Valide raconte l’histoire d’un homme devenu femme, qui revendiquera sa validité dans un monde dystopique miné par les crises sanitaire et climatique, sous le joug d’une intelligence artificielle qui contrôle tout et où la différence est prohibée. Une plongée dans l’univers de Chris Bergeron, qui nous offre un thriller identitaire prenant où l’autofiction rencontre la science-fiction.

Dans les années 2000, Chris Bergeron a dirigé la rédaction du journal Voir Montréal. Journaliste, elle est passée du côté du marketing et de la publicité, chez Sid Lee, et aujourd’hui, chez Cossette, où elle occupe le poste de vice-présidente, expérience et contenu.

Cette transition de carrière est survenue simultanément à sa transition de genre. « Je n’avais pas l’impression qu’une journaliste trans, il y a 10 ans, c’était possible, alors j’ai abandonné mon rêve », explique la romancière rencontrée au Mélisse, restaurant du Vieux-Montréal où elle a ses habitudes et qui est évoqué dans son premier roman, qui sera publié le 31 mars.

Valide s’est écrit par « touches », en deux ans, dont une partie durant le premier confinement. D’abord des éléments de souvenirs, des réflexions. Un jour, elle a lu quelques phrases à une personne qui lui a dit : « J’ai hâte de savoir comment ça se termine ! »

C’est ce qui a fait naître l’étincelle, cette rencontre entre autofiction et science-fiction. « Ce sont ces mondes que j’ai envie de décrire, je veux aller dans l’imaginaire. J’aime ce côté “remix” de la réalité que permet la science-fiction », explique celle qui évoque une possible trilogie autour de cet univers de science-fiction « introspective ».

Avec son regard aiguisé, elle a imaginé cette dystopie qui se déroule en 2045 et qui donne froid dans le dos.
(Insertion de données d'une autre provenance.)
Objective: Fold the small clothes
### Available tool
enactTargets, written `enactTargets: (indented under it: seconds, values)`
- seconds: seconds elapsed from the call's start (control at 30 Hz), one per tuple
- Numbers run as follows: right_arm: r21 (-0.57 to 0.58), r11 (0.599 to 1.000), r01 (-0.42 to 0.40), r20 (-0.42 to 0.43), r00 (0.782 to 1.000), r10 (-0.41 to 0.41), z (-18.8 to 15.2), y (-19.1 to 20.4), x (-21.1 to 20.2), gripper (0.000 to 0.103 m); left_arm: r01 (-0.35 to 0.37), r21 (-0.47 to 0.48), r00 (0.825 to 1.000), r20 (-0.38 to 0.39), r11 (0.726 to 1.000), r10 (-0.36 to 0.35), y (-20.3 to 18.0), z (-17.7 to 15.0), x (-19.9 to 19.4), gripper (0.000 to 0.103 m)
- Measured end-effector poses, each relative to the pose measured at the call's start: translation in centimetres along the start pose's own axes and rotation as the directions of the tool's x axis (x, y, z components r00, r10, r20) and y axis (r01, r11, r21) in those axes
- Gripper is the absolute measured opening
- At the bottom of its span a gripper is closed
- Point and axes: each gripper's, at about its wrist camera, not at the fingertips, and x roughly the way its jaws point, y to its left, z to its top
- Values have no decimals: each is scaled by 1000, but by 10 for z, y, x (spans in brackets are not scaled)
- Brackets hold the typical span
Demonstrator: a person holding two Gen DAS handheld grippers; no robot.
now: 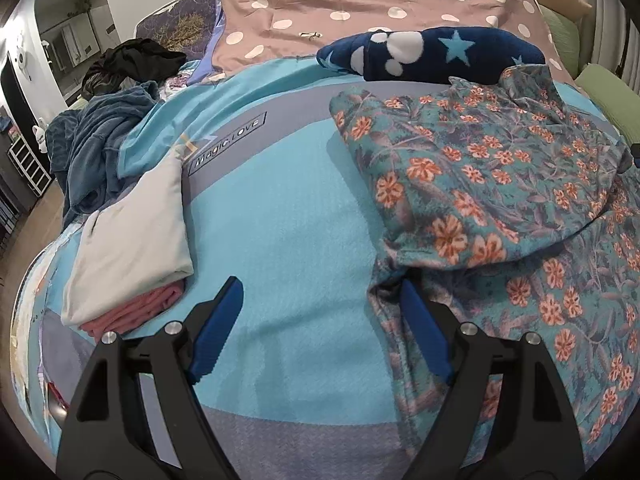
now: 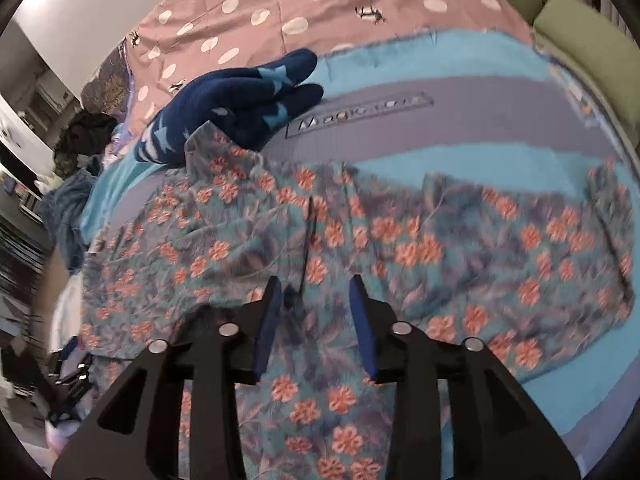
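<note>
A teal garment with orange flowers [image 1: 480, 168] lies spread and partly folded over on the right of a blue blanket [image 1: 288, 220]. My left gripper [image 1: 320, 284] stands wide open just above the bare blanket, its right finger [image 1: 420, 320] at the garment's left edge, nothing between the pads. In the right wrist view the floral garment [image 2: 440, 240] fills the middle, blurred. My right gripper [image 2: 316, 280] hovers over it with its jaws partly apart and a gap between the pads; no fabric is pinched.
A folded white piece [image 1: 132, 232] sits on a pink one [image 1: 140, 308] at the left. A navy star-patterned garment [image 1: 440, 56] lies behind the floral one. Dark blue towels [image 1: 96, 136] and black clothes [image 1: 136, 60] are heaped far left. Green pillows [image 1: 612, 100] line the right.
</note>
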Motion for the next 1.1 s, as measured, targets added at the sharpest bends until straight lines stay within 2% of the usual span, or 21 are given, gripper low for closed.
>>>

Car l’histoire n’est pas si loin de notre réalité : omniprésence des virus « super grippaux » forçant les confinements saisonniers, contacts sociaux faméliques, conditions météorologiques extrêmes, restrictions des libertés individuelles, état de surveillance…

Cette société autocratique est contrôlée par David, une intelligence artificielle, outil de surveillance hyper sophistiqué déguisé en assistant personnel auquel les humains – on vote désormais sur les réseaux sociaux – ont accepté de se soumettre au profit du bien commun : sauver la planète. Mais la multinationale qui a créé David dit-elle vraiment la vérité ?

Thriller identitaire

Avec son univers un peu « comic book », sa multitude de références à Star Wars, à des auteurs de science-fiction comme Philip K. Dick ou William Gibson (associé au cyberpunk), mais aussi ses évocations d’étés passés sur le bord de la mer en France qui rappellent « un petit côté Beigbeder dans la nostalgie de l’adolescence », Mme Bergeron croit qu’« il y a de tout pour tout le monde » dans son roman. « C’est un roman qui est transgenre, qui va d’un genre littéraire à un autre. »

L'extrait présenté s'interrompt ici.